What Good Knowledge Looks Like
Keep it accurate and current
Outdated facts are worse than missing ones, because a confident wrong answer erodes trust. Review your knowledge regularly and remove anything that no longer applies. Website and Reviews Resources refresh on their own; Documents and Markdown change only when you update them, so they need a closer eye.
Keep each source focused
One clear topic per source beats a giant page that covers everything. Focused content is easier for your Agent to match to a question, and there's less unrelated text to wade through. When you add a web page, trim the navigation, footers, and banners so only the real content comes through. See Adding a Website Resource.
Have one source of truth
If two sources disagree (an old policy says checkout is noon, a new one says 11 a.m.), your Agent can surface either one. Pick the correct version, update it in one place, and remove the duplicates. Conflicting knowledge is one of the most common reasons an Agent gives an inconsistent answer.

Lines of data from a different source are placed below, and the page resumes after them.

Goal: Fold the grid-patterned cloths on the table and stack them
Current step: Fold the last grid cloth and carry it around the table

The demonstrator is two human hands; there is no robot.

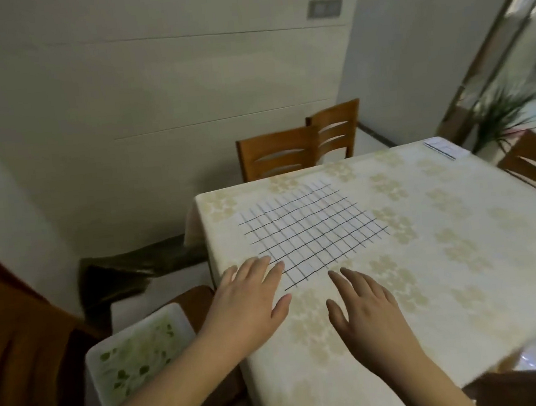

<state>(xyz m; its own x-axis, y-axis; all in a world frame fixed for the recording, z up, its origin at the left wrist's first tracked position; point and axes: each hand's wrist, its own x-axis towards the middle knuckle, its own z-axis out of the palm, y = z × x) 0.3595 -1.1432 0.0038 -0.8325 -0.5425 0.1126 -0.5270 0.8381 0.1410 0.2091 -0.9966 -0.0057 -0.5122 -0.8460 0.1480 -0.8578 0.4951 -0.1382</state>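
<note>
A grid-patterned cloth lies spread flat on the table, near its far-left corner. It sits turned at an angle to the table edges: its nearest corner points toward the person, between the two hands, and its long axis, if it has one, runs from that near corner up and away to the right; the wide lens bends the shape, so I cannot tell whether it is square or slightly oblong. The cloth is white with thin dark lines crossing in small squares, and it lies smooth, in a single layer as far as can be seen.

The left hand reaches over the table's left edge, palm down, fingers straight and a little spread, fingertips at the cloth's near-left edge; whether they press it or only hover cannot be told. The right hand is palm down over the bare tablecloth just short of the near corner, fingers loosely extended and apart, holding nothing.

At the table's far right corner lies a second folded white cloth, small and blurred, its pattern hard to make out. Two wooden chairs stand beyond the table, another is cut off at the right edge, and a cushion with green print rests on a seat at left.
</note>
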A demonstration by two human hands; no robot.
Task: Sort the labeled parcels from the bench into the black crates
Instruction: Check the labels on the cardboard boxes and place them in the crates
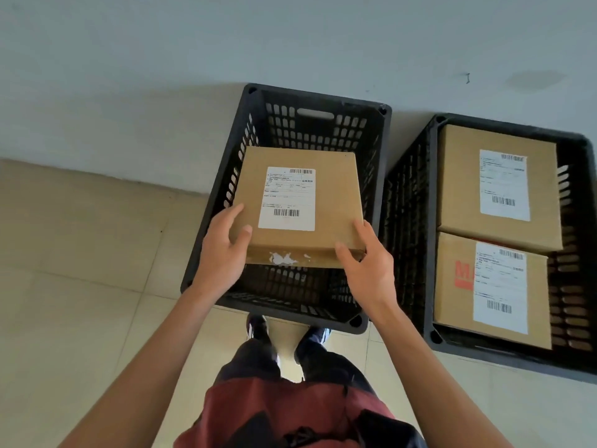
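Both arms reach forward, left hand (223, 244) and right hand (365, 263) gripping.

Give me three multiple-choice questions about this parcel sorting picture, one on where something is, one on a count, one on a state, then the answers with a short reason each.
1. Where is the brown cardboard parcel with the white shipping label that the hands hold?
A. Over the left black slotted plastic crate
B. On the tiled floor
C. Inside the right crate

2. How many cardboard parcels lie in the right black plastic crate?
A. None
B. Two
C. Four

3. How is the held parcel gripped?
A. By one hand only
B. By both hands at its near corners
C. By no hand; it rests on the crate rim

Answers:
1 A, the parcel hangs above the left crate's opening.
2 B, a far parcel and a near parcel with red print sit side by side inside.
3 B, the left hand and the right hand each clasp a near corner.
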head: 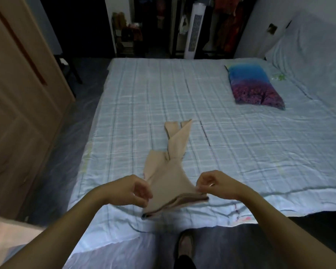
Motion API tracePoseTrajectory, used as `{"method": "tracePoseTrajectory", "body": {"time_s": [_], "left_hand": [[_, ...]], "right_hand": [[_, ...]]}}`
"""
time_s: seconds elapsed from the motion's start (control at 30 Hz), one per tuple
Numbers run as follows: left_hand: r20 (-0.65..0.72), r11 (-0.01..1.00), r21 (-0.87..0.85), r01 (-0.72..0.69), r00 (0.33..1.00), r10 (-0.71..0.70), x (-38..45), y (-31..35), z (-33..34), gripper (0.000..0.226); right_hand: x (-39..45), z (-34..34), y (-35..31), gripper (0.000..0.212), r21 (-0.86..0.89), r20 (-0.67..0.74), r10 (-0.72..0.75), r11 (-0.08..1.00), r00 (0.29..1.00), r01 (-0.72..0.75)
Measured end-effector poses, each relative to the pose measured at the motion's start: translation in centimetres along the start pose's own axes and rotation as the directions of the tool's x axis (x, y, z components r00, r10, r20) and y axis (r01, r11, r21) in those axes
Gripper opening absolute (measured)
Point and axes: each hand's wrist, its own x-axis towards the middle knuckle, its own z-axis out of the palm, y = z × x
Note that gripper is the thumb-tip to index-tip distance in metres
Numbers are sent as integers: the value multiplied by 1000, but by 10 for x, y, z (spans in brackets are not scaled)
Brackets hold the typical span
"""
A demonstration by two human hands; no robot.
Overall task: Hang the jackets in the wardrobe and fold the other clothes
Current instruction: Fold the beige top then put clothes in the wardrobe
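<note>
Leggings (171, 167) on the bed (241, 142), that's what the head view shows — a beige pair with a dark waistband, legs trailing away up the plaid cover and crossing over each other partway. The waist end is lifted just off the sheet at the near edge, stretched between both hands.

To do this fold well, I'd say the twist in the legs needs sorting first. Lay the waist flat, run the legs out straight so one sits square on the other, then fold lengthwise and in halves. Thin stretchy fabric like this will probably slide and bunch, so smoothing with a flat palm before each fold should help, and tugging hard at the waistband would only warp it.

Left hand (130, 189) comes in from the lower left, forearm angled up across the bed edge, fingers curled in and pinching the left side of the waist. Right hand (213, 184) mirrors it from the lower right — thumb and fingertips nipping the right corner of the waistband, the rest loosely curled. Both wrists sit about level, hands apart with the band taut between them.

Elsewhere: a pillow (254, 86) up toward the head of the bed, a wardrobe (21, 105) at left, a fan (195, 28) standing beyond.
</note>
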Motion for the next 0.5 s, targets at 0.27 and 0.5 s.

Write it clearly and with structure
Plain language and clear headings help your Agent (and your guests). Short sections with descriptive titles are easier for your Agent to find and quote accurately, like clear chapter headings in a well-organized book. Write the way you'd want the answer to come out.
Cover the questions guests actually ask
Start from real guest questions, not from what's easy to document. Check your Insights for questions the Agent couldn't answer, and fill those gaps first. Coverage of the common questions matters more than volume.
Include "Negative Knowledge": Say What Isn't True
Here's the trick most people miss. It's not enough to document what you do offer. Tell your Agent what you don't.
This is the hardest idea for hotels to accept, and it's worth slowing down on. The natural instinct is to document only what you have: your rooms, your restaurant, your amenities. So if your hotel has no pool, you simply don't mention a pool anywhere. That feels logical, but it leaves a hole. When a guest asks "Do you have a pool?", your Agent has nothing to find, and a blank is not an answer.
The fix is to write the negation down as knowledge. Your concierge can't flip to a page that doesn't exist. If you don't have a pool, that fact, "this hotel does not have a swimming pool," needs to live on a knowledge page, just like your check-in time does. An absence has to be stated, not left out. Treat "what we don't have" as real information your guests need, because they ask about it constantly.
When your knowledge is silent on something, the Agent either says it doesn't know or reaches for a vague guess. State the boundaries plainly and it answers with confidence:
- "We do not have a swimming pool."
- "Pets are not allowed, with the exception of service animals."
- "We do not offer airport shuttle service."
- "Late checkout is not available on weekends."
A simple way to do this: keep a short Markdown Resource called something like "What we don't offer" in your Place, and list the common no's there in plain sentences. It takes five minutes and removes a whole category of weak answers. Add a line whenever a guest asks about something you don't have, so the gap never reappears.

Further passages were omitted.